→ Exercise brief: Output only the stretch of the listing that starts at the line containing "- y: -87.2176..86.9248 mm" and ends at the line containing "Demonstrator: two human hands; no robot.", reproduced exactly with both ends.

- Opening Delimiter -

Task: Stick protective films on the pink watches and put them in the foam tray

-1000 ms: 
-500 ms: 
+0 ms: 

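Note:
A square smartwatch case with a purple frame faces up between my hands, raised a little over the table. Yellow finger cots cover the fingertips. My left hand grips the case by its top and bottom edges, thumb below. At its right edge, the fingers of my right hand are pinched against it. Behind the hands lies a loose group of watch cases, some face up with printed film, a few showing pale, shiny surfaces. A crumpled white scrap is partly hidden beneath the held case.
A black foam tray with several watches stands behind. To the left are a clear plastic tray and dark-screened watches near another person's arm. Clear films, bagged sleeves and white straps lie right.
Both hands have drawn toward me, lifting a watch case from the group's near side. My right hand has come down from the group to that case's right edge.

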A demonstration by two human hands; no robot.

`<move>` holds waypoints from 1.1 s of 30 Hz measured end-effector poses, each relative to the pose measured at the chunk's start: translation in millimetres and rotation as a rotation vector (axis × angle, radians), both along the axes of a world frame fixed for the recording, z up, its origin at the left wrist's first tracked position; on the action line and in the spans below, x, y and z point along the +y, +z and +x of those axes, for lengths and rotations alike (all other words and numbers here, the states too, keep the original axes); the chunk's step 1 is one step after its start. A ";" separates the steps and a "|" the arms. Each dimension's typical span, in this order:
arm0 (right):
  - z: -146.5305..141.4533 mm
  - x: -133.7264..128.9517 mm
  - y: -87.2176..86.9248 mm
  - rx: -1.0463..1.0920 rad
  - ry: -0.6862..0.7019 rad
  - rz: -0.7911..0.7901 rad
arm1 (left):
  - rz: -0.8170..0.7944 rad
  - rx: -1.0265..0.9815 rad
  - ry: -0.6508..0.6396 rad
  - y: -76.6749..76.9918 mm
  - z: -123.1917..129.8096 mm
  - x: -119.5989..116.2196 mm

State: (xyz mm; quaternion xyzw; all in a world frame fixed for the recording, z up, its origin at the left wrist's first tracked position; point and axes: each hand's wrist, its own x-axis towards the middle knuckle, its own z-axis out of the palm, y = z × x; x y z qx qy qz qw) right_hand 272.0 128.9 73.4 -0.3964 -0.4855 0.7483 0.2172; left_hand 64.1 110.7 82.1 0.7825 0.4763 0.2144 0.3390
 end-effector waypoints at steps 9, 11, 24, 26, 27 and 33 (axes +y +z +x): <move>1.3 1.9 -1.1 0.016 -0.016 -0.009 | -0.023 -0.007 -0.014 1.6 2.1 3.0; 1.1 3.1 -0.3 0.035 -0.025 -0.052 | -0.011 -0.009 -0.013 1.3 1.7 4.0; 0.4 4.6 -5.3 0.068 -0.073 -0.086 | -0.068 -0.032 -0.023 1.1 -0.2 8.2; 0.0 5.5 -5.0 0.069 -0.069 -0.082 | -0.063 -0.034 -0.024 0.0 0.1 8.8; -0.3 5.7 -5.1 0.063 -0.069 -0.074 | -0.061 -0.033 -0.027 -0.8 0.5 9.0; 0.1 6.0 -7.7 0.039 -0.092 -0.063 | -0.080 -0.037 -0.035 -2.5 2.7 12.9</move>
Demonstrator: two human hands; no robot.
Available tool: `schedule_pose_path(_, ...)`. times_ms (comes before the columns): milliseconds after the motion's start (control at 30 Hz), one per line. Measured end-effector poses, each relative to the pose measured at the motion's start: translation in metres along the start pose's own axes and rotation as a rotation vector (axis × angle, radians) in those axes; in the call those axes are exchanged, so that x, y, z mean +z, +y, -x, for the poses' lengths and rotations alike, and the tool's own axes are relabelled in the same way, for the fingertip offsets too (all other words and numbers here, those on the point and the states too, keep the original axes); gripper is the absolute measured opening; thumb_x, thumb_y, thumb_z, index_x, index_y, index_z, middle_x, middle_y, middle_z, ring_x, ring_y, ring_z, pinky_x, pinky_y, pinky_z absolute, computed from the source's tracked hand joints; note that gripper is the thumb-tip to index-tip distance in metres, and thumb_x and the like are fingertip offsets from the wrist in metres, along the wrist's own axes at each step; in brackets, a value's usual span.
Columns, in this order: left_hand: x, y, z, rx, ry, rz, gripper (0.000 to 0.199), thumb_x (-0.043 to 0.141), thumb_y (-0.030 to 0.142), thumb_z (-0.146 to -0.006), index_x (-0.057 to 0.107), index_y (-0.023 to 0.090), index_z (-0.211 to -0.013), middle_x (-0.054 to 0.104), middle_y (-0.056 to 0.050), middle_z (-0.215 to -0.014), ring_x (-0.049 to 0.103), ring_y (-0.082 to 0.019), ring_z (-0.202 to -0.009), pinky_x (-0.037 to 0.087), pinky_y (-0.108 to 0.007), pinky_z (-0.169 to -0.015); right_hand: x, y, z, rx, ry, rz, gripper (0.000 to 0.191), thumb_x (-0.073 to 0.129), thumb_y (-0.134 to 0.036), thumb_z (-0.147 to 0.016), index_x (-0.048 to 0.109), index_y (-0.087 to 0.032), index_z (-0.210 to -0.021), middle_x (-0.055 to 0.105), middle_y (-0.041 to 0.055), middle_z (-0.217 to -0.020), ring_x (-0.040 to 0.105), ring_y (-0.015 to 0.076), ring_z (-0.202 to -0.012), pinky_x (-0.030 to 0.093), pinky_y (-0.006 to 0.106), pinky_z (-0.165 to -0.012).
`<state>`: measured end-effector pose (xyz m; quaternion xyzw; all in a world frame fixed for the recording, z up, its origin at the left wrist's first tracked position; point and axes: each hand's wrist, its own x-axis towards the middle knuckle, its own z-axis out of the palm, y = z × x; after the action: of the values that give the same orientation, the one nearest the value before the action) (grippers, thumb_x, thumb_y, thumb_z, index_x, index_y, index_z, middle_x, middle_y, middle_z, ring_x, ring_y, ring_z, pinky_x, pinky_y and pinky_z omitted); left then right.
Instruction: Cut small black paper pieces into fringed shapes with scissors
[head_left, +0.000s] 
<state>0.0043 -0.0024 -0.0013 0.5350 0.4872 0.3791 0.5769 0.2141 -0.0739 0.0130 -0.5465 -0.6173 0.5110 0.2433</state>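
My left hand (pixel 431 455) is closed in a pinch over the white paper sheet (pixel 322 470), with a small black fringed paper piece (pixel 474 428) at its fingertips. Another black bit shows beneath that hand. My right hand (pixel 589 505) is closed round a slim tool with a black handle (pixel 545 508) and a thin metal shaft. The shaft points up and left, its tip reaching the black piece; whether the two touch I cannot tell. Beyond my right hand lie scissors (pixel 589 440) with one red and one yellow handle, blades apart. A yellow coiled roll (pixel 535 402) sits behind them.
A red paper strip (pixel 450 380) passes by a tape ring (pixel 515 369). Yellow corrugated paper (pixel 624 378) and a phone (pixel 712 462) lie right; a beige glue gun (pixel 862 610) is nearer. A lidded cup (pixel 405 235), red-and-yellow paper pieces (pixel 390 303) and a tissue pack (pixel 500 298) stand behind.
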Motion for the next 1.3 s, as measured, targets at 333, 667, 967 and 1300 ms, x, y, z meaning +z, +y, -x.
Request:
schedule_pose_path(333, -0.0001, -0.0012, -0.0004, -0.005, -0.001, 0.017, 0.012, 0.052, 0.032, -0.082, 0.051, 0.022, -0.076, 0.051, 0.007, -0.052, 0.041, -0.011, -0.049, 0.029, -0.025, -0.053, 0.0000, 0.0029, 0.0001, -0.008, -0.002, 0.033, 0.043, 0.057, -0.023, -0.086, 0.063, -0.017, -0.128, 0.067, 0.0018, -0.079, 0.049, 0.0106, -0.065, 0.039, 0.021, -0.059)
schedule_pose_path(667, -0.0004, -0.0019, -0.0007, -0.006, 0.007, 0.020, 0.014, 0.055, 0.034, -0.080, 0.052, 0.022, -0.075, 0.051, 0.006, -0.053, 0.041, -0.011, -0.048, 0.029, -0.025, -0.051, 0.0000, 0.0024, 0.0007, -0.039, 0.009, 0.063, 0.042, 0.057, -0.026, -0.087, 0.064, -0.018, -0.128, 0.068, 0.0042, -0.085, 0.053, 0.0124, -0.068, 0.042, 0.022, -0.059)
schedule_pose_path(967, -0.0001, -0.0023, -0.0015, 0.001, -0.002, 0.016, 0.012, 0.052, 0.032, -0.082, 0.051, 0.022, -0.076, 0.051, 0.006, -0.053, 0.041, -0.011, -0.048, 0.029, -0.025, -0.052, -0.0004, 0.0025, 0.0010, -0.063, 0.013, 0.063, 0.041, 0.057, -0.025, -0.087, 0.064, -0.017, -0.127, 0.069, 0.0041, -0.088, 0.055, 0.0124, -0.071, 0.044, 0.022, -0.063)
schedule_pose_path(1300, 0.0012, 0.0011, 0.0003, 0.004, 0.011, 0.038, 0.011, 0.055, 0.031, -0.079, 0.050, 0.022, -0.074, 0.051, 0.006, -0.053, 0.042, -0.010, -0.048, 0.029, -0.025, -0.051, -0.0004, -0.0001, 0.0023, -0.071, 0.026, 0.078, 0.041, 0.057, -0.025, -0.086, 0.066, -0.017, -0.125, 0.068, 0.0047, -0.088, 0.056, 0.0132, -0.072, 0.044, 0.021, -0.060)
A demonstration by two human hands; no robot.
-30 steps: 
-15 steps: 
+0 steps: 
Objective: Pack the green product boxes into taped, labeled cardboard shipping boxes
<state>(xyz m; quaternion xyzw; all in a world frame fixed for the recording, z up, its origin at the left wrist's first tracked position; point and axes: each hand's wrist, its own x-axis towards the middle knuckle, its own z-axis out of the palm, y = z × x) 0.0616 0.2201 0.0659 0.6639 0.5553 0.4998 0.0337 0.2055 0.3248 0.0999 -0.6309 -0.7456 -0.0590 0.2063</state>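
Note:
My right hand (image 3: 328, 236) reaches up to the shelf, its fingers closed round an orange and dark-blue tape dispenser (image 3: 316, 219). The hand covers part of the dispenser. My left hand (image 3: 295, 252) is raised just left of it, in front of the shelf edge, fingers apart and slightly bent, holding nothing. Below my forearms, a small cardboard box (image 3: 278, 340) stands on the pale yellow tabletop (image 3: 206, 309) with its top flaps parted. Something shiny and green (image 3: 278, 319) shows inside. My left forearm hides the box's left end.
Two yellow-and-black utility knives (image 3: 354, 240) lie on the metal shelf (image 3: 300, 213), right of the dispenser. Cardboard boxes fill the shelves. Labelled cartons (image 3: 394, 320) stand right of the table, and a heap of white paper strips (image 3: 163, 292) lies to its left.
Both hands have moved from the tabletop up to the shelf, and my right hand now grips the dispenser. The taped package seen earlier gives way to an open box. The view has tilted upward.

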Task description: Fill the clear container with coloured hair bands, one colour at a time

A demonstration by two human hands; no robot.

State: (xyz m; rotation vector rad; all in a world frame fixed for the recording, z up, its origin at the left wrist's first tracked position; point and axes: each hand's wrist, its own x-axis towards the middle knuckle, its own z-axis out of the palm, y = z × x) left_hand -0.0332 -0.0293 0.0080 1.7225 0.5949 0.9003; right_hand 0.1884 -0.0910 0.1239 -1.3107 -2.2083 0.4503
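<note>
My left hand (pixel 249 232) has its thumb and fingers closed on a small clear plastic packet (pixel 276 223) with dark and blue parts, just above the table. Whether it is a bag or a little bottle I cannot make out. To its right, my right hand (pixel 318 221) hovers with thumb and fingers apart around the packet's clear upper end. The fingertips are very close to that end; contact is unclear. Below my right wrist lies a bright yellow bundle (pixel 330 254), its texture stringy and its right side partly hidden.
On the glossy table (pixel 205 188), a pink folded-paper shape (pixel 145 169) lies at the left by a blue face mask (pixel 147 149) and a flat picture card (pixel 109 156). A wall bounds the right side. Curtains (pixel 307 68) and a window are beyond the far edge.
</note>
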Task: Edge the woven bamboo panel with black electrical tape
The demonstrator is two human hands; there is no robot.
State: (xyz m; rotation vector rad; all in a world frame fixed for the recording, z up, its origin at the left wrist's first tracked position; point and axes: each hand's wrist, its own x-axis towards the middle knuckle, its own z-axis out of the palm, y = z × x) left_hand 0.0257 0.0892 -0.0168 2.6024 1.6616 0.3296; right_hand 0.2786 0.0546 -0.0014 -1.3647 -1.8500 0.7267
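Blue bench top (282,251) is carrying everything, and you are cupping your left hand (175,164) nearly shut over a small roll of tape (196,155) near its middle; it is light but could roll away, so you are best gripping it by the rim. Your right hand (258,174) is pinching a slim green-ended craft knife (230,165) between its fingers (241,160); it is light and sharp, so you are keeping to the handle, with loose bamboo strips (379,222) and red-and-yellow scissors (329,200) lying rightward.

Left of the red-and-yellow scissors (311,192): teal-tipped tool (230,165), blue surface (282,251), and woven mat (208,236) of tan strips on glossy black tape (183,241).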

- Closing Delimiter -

→ Response below:
  - y: -87.2176..86.9248 mm
  - rx: -1.0463..1.0920 rad
  - ry: -0.6862..0.7019 rad
  - rz: -0.7911..0.7901 rad
arm1 (left):
  - rz: -0.8170..0.7944 rad
  - rx: -1.0265..0.9815 rad
  - ry: -0.6508..0.6396 rad
  - y: -76.6749..76.9918 mm
  - z: -123.1917..129.8096 mm
  - x: -119.5989..116.2196 mm

State: (xyz mm; quaternion xyzw; all in a world frame fixed for the recording, z up, its origin at the left wrist's first tracked position; point and axes: each hand's wrist, its own x-axis towards the middle knuckle, its own z-axis out of the palm, y = z × x; x y z qx qy qz qw) right_hand 272.0 128.9 73.4 -0.3964 -0.4855 0.7483 0.2172; left_hand 64.1 110.7 82.1 0.7825 0.4763 0.2144 0.3390
 end-effector waypoints at steps 9, 11, 24, 26, 27 and 33 (axes +y +z +x): <move>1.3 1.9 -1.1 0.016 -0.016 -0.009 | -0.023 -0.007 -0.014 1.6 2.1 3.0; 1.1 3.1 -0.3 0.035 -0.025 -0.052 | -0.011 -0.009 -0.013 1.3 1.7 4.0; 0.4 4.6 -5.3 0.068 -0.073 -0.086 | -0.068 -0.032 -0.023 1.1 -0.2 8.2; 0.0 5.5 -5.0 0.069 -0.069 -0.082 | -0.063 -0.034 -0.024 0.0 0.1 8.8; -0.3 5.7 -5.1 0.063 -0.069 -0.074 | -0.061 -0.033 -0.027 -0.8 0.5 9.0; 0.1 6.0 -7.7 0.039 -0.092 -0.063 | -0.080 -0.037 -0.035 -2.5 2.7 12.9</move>
Demonstrator: two human hands; no robot.

The exercise requires nothing else.